Again this is a case of correlation turned into causation in a way convenient to the authors. When X is correlated with Y then the question can is asked did X cause Y, did Y cause X, did Z cause both X and Y, or is the correlation accidental? That is basic “arguments 101.” All four cases must be considered before any conclusion can be reached. That has not been done on the issue of the ‘Daddy bonus.’
I find the ‘Mommy tax’ issue in many ways as misguided approach. Had the authors dealt with incomes of woman with and without children then they could in some ways claimed to be asking the question: is motherhood taxed? That would be difficult question to answer. Certainly some women forgo income when the choose to have children. Some forgo a job altogether and others choose to work part time. Both of those actions will impact median incomes. The question is how much of an impact those choices have and how much of the disparity has other causes. In placing the focus on men with children vs women with children they had done a disservice to the broader question of the income disparity between men and woman.

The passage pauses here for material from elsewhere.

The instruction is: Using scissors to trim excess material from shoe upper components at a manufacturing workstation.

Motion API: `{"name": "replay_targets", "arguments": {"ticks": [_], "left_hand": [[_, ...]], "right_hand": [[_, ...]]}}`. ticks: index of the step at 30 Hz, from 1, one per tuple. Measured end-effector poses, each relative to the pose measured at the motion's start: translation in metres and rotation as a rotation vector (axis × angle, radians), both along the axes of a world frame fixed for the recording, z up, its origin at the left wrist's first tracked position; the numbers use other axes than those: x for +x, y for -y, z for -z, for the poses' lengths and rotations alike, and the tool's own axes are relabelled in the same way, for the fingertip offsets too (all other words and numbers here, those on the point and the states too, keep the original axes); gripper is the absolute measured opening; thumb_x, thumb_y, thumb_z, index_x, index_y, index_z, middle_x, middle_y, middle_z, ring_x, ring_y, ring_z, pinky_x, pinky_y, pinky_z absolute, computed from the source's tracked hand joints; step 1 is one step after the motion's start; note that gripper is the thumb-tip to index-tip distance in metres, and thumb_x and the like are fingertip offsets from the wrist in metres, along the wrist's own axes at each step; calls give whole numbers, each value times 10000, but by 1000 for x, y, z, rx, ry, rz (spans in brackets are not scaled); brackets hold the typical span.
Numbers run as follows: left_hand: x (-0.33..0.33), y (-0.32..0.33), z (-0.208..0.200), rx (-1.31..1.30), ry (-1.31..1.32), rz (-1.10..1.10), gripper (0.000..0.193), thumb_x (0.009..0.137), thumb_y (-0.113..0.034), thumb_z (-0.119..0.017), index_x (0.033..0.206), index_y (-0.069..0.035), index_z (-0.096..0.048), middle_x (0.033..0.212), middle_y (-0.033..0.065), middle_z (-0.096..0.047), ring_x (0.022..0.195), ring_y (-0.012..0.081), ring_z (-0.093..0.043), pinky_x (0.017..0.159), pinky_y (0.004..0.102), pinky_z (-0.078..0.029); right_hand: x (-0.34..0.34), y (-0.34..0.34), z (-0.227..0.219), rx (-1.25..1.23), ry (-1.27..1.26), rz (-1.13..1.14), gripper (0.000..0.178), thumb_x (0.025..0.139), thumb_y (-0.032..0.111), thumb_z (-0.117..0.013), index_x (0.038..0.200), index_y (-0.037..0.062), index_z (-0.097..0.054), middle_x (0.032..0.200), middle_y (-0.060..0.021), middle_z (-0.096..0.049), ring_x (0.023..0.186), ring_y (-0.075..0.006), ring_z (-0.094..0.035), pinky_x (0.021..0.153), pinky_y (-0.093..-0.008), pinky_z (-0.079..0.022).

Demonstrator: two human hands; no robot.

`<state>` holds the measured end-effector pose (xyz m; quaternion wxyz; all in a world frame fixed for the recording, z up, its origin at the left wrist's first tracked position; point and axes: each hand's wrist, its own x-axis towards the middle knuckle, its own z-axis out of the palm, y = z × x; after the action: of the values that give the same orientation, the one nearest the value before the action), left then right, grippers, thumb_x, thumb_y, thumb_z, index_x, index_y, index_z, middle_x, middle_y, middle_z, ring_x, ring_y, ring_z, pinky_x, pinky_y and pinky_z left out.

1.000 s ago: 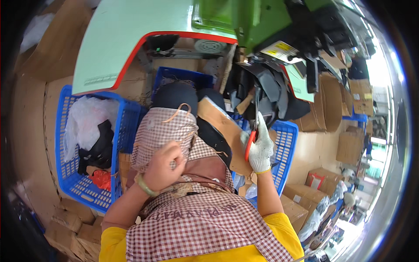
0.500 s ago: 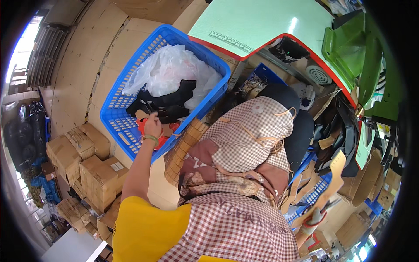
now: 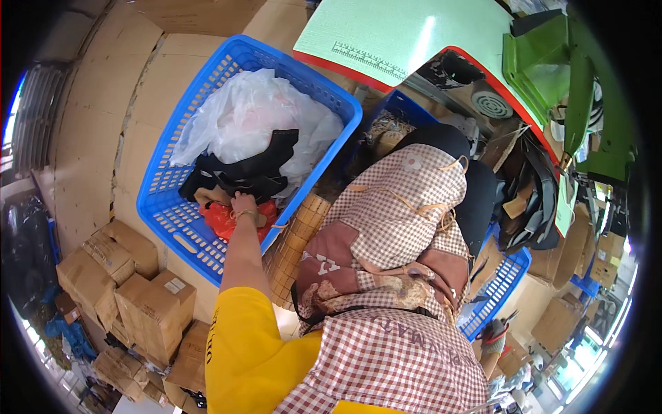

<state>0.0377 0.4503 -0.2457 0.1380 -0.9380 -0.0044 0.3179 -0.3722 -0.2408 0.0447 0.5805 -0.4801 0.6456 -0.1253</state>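
Your left hand point(image 3: 243, 203) had just swung into the blue basket point(image 3: 323, 162) beside red plastic point(image 3: 221, 220), couldn't tell its grip, while your right hand point(image 3: 493, 335) clutched scissors point(image 3: 511, 317), so work probably shifted leftward.

Overall: bright, whitish indoor light, with the middle fairly crisp
Smooth mint-green desk with red edge point(image 3: 386, 34): a long white streak of glare; deep shadow underneath
Crumpled translucent white plastic bag point(image 3: 252, 117): pale highlights along its folds
Matte black fabric pieces point(image 3: 258, 162): so dark that detail sinks
Right hand point(image 3: 494, 334): small and hard to read near the rim
Right rim: blown-out white light, bluish fringes
Edges: strong fisheye bending, smeared detail, black corners
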Motion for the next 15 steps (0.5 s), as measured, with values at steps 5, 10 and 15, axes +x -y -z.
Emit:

The truth is the ‘Mommy tax’ hypotheses only makes sense if women’s income goes down when they have children. But the data shows that even women without children make less than men. So one can not demonstrate the existence of a ‘Mommy tax’ simply by looking at data showing that both women with children and women without children make less than their male counterparts. The reality is much more complicated than that.
Perhaps in addition to a statistics course a basic course it logic and arguments is needed course for those trying to do serious data analysis. Many times the failure is not one of statistical analysis but in the understanding of logic and how to avoid the basic flaws in any argument.